Centenas em concentração da CGTP em Lisboa por melhores salários e pensões – Sociedade

Centenas de pessoas concentraram-se esta sexta-feira junto à Reunião da República, em Lisboa, numa iniciativa convocada pela CGTP em que a confederação sindical pediu melhores salários e pensões.

“Estamos cá porque levante orçamento não dá resposta àquilo que é a situação dos trabalhadores, das populações”, disse a secretária-geral da CGTP, Isabel Camarinha, à notícia social durante a iniciativa que ocorreu em dia de votação do Orçamento do Estado.

Para a dirigente, levante é “um orçamento que mantém as opções que o PS e o seu Governo têm tido na política”, e alertou que a inflação e o aumento do dispêndio de vida não se refletem “de igual maneira para todos”.

“Quem tem os salários mais baixos, quem tem as pensões baixas não consegue aquiescer aos bens e aos produtos essenciais”, sublinhou Isabel Camarinha.

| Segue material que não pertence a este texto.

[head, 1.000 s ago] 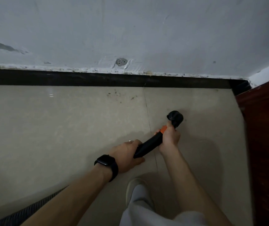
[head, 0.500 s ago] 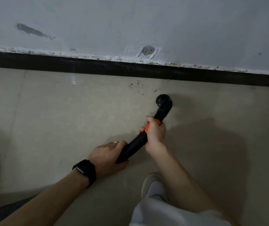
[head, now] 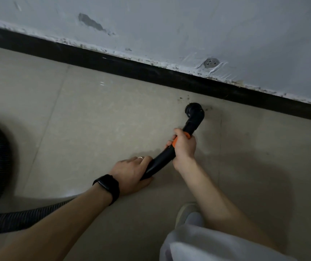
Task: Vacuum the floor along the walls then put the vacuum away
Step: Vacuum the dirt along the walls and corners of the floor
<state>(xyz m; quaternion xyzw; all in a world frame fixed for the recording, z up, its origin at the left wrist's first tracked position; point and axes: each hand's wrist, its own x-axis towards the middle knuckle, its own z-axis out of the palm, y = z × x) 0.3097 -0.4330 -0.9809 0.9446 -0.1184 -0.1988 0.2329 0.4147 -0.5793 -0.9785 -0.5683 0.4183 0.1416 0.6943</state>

As declarações da responsável sindical foram proferidas depois da apresentação de uma solução composta por oito reivindicações.

Argumentando que as medidas propostas garantem uma melhor distribuição da riqueza e de uma vida digna para quem a produz, a solução pede um aumento dos salários supra dos 10% e dos 100 euros, a valorização das carreiras e profissões, salário mínimo pátrio de 850 euros a partir de janeiro, reposição do recta de contratação coletiva, 35 horas de trabalho semanal para todos, erradicação da precariedade, revogação das “normas gravosas” da legislação laboral e o reforço dos serviços públicos e funções sociais do Estado.

Para que se alcancem esses objetivos, Isabel Camarinha registou que tem de ter uma “luta em cada sítio de trabalho, em cada empresa, em cada serviço”, porque “é aí que os trabalhadores são confrontados com o reles salário, com o horário longo e desregulado, com vínculos precários”.

A dirigente sindical voltou a criticar os acordos assinados entre Governo e sindicatos da gestão pública e na concertação social, dizendo que “não é com estes acordos que foram assinados (…) que se vai prometer o aumento dos salários”.

No caso da gestão pública, o concordância “não garante, sequer, a reposição do poder de compra”, enquanto no setor privado, a CGTP não subscreveu os acordos por entender que vão “reduzir direitos, reduzir salários” e não garante a melhoria das condições de trabalho.

Questionada se a confederação sindical admite a realização de uma greve universal, Isabel Camarinha remeteu para a semana de 10 a 17 de dezembro, para a qual a CGTP convocou uma ‘semana de luta’.

“Agora vamos ter essa ação, e, depois, naturalmente, os órgãos da CGTP — o seu juízo pátrio — reunirão e verá porquê irão prosseguir a luta se não houver as respostas necessárias”, assinalou, reservado que “estão todas as formas de luta, sempre, em cima da mesa”.

Durante a concentração, o Orçamento do Estado para 2023, entretanto legalizado no parlamento com os votos favoráveis do PS e as abstenções dos deputados únicos do Livre e do PAN, foi assobiado várias vezes pelas centenas de pessoas que se encontravam junto à Terreiro da Constituição de 1976.